EXERCISE INSTRUCTIONS: What lines of the data include the string "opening"? Copy them all.

INFORMATION SUPPLIED:
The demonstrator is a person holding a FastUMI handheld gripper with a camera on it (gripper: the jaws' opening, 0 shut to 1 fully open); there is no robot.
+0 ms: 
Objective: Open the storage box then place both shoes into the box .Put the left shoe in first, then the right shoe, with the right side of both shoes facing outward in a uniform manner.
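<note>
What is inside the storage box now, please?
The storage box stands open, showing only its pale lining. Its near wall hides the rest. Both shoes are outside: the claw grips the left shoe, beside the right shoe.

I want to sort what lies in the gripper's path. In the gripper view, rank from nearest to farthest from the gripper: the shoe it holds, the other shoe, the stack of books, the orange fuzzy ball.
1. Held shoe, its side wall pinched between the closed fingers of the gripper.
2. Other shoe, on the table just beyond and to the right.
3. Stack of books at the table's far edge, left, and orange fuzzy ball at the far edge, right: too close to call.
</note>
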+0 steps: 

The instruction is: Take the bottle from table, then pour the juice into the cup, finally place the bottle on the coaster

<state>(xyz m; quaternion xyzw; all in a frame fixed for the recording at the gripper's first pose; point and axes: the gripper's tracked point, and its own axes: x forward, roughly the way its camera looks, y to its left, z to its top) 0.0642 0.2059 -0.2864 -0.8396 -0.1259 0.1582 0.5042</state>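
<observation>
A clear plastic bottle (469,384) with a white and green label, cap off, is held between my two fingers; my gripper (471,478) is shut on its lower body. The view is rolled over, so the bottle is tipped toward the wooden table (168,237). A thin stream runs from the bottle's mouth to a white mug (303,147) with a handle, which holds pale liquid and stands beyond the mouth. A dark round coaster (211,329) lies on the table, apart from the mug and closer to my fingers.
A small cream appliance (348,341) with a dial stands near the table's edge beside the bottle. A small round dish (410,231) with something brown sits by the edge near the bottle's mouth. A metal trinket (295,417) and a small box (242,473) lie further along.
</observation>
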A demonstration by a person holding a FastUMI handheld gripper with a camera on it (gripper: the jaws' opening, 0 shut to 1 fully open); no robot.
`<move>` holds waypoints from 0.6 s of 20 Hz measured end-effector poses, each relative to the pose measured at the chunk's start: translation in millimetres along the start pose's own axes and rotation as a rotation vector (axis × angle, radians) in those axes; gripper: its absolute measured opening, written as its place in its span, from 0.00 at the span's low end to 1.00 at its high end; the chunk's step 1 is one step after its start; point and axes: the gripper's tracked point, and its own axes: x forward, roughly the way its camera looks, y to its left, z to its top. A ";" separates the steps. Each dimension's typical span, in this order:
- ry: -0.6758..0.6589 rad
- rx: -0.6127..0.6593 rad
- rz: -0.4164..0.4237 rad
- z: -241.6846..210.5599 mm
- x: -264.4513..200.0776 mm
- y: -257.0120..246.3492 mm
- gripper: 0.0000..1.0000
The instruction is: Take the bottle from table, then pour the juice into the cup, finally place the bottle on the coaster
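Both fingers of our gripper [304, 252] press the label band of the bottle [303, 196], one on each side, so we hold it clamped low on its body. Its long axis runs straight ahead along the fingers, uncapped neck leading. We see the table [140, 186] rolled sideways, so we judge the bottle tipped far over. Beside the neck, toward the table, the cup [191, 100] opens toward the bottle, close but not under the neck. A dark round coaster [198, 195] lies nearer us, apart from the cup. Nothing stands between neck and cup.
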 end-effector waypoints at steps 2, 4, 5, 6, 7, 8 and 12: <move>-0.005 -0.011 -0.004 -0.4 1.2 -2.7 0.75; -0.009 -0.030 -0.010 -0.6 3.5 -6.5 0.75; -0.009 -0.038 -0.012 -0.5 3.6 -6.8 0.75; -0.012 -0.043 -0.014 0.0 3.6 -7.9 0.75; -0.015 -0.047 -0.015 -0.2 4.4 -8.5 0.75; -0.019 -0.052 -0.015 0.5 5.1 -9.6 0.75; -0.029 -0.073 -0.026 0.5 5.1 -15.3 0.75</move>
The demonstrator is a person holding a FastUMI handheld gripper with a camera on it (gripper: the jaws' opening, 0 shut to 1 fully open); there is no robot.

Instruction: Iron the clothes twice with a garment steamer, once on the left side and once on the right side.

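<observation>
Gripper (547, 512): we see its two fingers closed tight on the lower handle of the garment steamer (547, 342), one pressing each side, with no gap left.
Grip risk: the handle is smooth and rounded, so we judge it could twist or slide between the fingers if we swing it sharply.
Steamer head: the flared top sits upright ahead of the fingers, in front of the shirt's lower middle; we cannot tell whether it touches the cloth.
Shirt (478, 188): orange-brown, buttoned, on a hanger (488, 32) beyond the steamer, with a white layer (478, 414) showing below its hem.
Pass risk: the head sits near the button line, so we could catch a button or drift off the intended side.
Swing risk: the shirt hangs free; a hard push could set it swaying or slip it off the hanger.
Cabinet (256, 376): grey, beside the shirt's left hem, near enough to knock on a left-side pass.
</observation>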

ANSWER SECTION:
The demonstrator is a person holding a FastUMI handheld gripper with a camera on it (gripper: the jaws' opening, 0 shut to 1 fully open); there is no robot.
A demonstration by a person holding a FastUMI handheld gripper with a camera on it (gripper: the jaws' opening, 0 shut to 1 fully open); no robot.
`<move>` holds waypoints from 0.6 s of 20 Hz measured end-effector poses, each relative to the pose measured at the chunk's start: translation in millimetres along the start pose's own axes and rotation as a rotation vector (axis × angle, radians) in those axes; gripper: its absolute measured opening, written as its place in its span, from 0.00 at the span's low end to 1.00 at its high end; the chunk's step 1 is one step after its start; point and axes: the gripper's tracked point, and its own axes: x forward, roughly the way its camera looks, y to its left, z to its top. A ";" separates the steps. Each dimension's typical span, in this order:
The demonstrator is a person holding a FastUMI handheld gripper with a camera on it (gripper: the jaws' opening, 0 shut to 1 fully open); there is no robot.

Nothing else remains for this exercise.